Selvyt has dedicated watch cloths too, some of them have polish and they also have the plain ones. These are good too but I find them to be more coarse than the above cloths. 

A lot of the optical cloths available are decent too. The ones that came with my glasses are very similar to the dedicated watch cloths.

Googalies makes great microfiber towels. Some swear by Zwipes microfibers. I always test my microfibers with a blank or old CD to see if they scratch. Even though I don't apply pressure when I clean my watches, I apply heavy pressure with he CD test to see if I can induce any scratches. That was an old auto detailing trick I used to try before letting a microfiber touch the paint on the car.

I haven't had any scratching issues and I mainly use the Horosafe and the Vereat cloths.


----------



## blueridgewatchguy (Dec 30, 2010)

What determines whether you use the Horosafe or the Vereat? Is it just whichever is most conveniently located or cleanest at the time or does one have characteristics that makes it better than the other for various jobs? Tried any of the Cobra cloths that many car detailers apparently use and swear by? Thanks for your very informative replies as always.



EHV said:


> Me again!
> 
> The BWE Horosafe's are great as are their microfiber towels but the microfiber's are overpriced IMO.
> Veraet has excellent cloths too and they market them specific to watches.
> ...


----------



## Code4 (Jul 20, 2010)

This may sound strange, but I use the damp towel from my shower that morning. After I get dressed, I pick my watch for the day and wipe the whole thing good with the towel I used (even the case back).

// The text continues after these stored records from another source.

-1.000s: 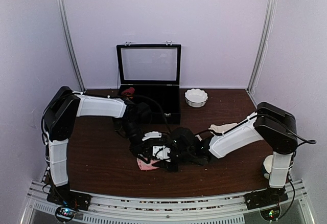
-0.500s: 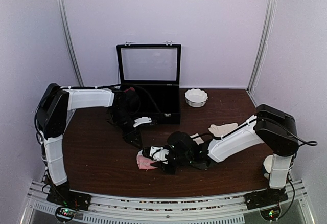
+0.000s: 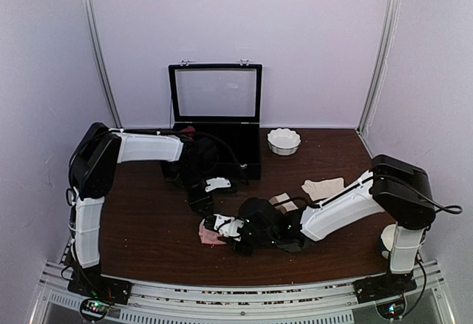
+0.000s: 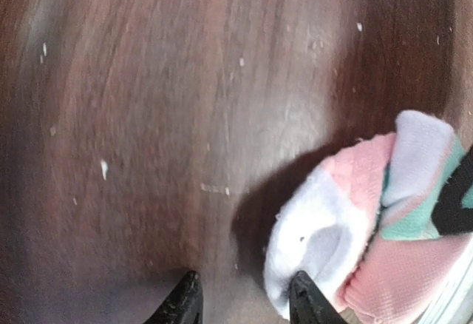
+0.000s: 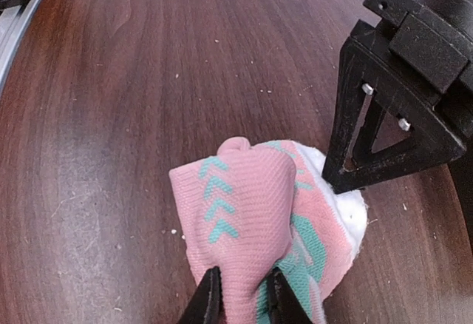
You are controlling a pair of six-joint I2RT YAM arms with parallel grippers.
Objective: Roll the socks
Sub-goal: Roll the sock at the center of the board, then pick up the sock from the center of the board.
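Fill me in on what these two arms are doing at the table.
They are rolling socks. The right gripper pinches a fold of the partly bunched pink sock, which sits on the table in front of the arms. The left gripper stands open beside it, one finger at the sock's white patch, holding nothing. The cream sock lies apart to the right, untouched.
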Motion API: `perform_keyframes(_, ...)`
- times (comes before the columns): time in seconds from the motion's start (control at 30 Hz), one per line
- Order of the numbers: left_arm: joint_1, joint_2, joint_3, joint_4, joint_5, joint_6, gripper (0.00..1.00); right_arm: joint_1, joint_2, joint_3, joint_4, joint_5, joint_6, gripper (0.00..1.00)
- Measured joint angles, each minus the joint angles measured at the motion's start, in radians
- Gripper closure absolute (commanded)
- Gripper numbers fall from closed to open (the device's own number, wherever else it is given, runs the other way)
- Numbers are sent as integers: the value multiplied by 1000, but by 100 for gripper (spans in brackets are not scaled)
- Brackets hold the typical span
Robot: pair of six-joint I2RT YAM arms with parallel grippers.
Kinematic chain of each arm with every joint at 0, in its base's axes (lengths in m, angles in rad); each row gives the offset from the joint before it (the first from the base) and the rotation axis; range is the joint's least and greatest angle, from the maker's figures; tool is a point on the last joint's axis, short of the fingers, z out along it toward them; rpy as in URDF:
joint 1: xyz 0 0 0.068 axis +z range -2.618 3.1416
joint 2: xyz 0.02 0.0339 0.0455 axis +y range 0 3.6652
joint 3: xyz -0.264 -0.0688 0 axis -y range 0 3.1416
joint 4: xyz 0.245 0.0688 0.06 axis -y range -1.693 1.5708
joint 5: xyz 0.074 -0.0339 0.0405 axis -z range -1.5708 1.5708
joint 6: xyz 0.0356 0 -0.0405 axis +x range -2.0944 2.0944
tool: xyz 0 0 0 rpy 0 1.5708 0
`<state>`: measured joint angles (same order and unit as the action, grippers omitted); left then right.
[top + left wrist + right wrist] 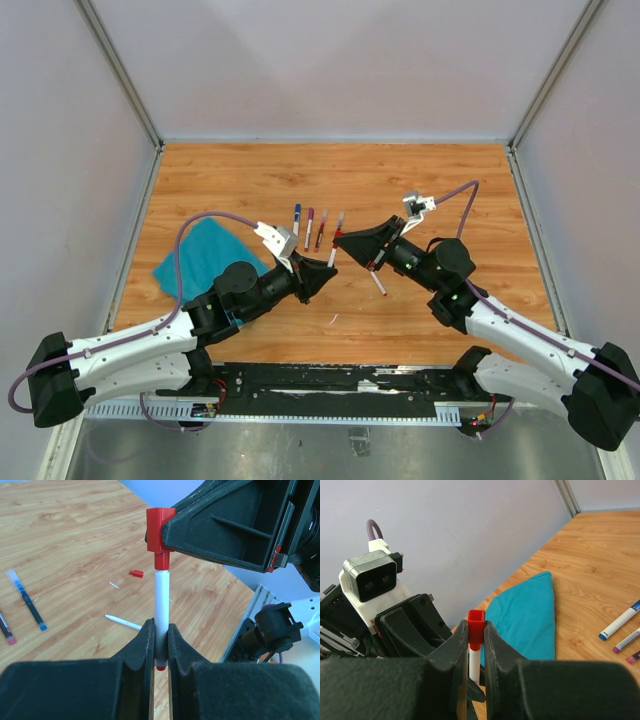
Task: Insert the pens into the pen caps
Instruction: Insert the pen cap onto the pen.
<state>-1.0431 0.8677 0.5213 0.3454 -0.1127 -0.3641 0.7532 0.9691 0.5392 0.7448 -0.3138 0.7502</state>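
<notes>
My left gripper (160, 635) is shut on the lower barrel of a white pen (161, 595) with a red end and holds it above the table. My right gripper (476, 630) is shut on a red cap (476, 625), which sits over the pen's red tip (161, 560). In the top view the two grippers meet tip to tip, left (328, 271) and right (339, 241), with the pen (333, 256) between them. Several capped pens (309, 228) lie in a row behind. An uncapped white pen (122, 622) and a loose red cap (136, 573) lie on the table.
A teal cloth (205, 258) lies at the left, also in the right wrist view (530, 615). A blue-capped pen (27, 600) lies at the left of the left wrist view. A metal rail (330, 385) runs along the near edge.
</notes>
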Motion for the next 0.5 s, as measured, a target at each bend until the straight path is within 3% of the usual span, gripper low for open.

Then when I go down stairs, I have a softer towel I use on glasses. After I clean my glasses, I use that same towel again on the crystal, bezel, and outer bracelet while I am wearing it.

THEN (as if that wasn't enough), before I put it back in the watchbox at night I run just the crystal under the sink and go over the whole watch again with the same shower towel from the morning (just to get any grime, etc... off).

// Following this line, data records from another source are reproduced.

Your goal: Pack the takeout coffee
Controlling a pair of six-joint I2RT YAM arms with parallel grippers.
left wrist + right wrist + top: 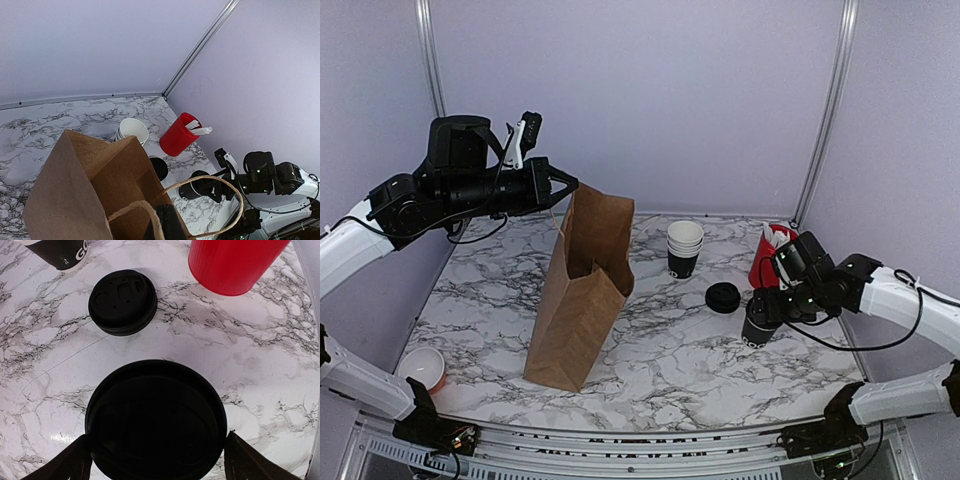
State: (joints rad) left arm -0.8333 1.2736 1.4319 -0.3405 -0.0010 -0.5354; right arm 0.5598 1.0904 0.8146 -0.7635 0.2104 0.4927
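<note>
The takeout coffee (756,328), a small black cup with a black lid, stands at the table's right. My right gripper (767,308) is shut on it. In the right wrist view the lid (155,422) fills the middle and my fingers (75,464) press against the cup on both sides. The brown paper bag (582,290) stands open at the centre left. My left gripper (565,186) is shut on the bag's top back edge and holds it up. In the left wrist view a dark finger (171,220) sits at the bag's (75,185) rim by its handles, and the coffee (196,186) shows beyond.
A loose black lid (722,297) lies left of the coffee. A stack of white-rimmed cups (684,248) and a red cup with white sticks (770,256) stand behind it. A small red cup, white inside (422,367), sits at the near left corner. Walls enclose the table.
</note>
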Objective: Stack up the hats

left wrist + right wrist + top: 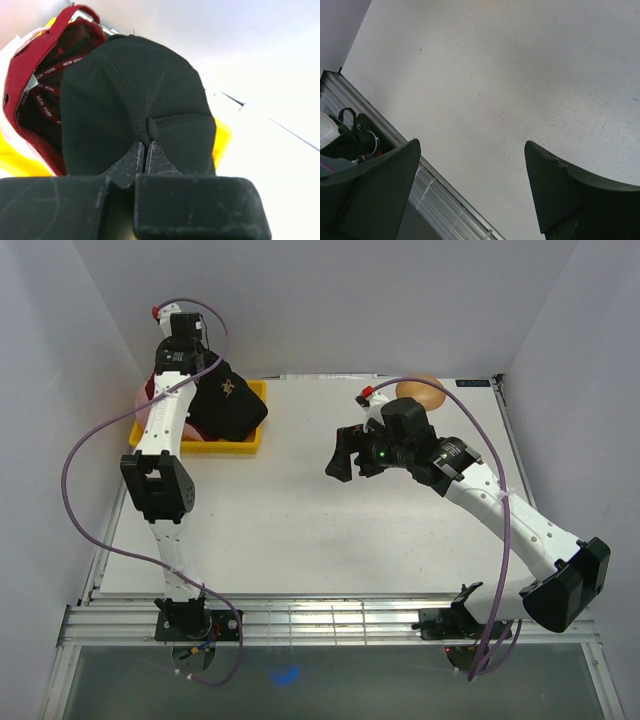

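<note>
A black hat [228, 405] with a pale logo lies in the yellow tray [250, 443] at the back left. In the left wrist view its crown [135, 100] fills the middle, and my left gripper [145, 146] is shut on the fabric right by the top button. A dark red hat [30, 95] lies inside-up beside it on the left. A bit of pink hat [143, 400] shows at the tray's left end. My right gripper [348, 452] hovers open over mid-table, and its fingertips [542, 155] have only bare table between them.
A wooden mushroom-shaped stand [422, 391] sits at the back right, partly behind the right arm. The yellow tray's rim [222, 140] shows past the black hat. White walls close in the table on the left, back and right.
</note>
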Available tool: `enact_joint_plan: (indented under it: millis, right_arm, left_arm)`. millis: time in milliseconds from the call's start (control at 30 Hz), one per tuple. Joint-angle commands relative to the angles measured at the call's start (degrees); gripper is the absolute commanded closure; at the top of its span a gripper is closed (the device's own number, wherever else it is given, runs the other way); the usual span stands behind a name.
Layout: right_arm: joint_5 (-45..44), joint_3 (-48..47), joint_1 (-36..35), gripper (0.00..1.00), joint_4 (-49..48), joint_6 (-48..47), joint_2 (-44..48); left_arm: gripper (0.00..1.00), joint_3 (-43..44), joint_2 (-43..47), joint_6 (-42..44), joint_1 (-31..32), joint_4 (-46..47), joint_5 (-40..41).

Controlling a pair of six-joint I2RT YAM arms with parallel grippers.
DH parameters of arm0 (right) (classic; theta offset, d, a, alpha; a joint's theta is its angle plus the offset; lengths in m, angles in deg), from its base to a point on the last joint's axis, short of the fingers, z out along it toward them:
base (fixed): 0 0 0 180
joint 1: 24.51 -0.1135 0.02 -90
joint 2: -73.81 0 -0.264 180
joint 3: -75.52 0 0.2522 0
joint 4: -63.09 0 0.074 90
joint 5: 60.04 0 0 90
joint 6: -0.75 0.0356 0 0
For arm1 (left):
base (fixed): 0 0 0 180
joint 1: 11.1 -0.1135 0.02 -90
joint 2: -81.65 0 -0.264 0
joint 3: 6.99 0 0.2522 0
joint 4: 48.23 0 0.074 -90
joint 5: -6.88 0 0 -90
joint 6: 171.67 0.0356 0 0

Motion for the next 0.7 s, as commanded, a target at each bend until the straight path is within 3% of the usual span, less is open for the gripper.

That routine seems to keep them like new.


----------



## Bahoomba (May 1, 2010)

I don't buy the brand much, but I have a handful of small, yellow cleaning cloths provided by Stuhrling Original, and they do a great job for me. I use one twice each day, one to clean the watch in the morning and again when putting the watch away at night. They last, and I wish I had a drawer full of them.


----------



## EHV (Mar 30, 2010)

Both are equally excellent to me. The Horosafe is bigger so it's a tad easier to use the Veraet's on the watch head.

The Cobra's, etc. microfibers are mostly good. There is much variance in microfiber cloths and I would test them before use to make sure you think they are soft and scratch free. I have about a hundred of the things now after detailing cars for so long. I can' even remember the good one vs. the not so good ones that got used for less paint intensive tasks. I used to belong to the Autopia car detailing forum and always took their recs. because interestingly, they were more obsessive than I am...if that's possible! 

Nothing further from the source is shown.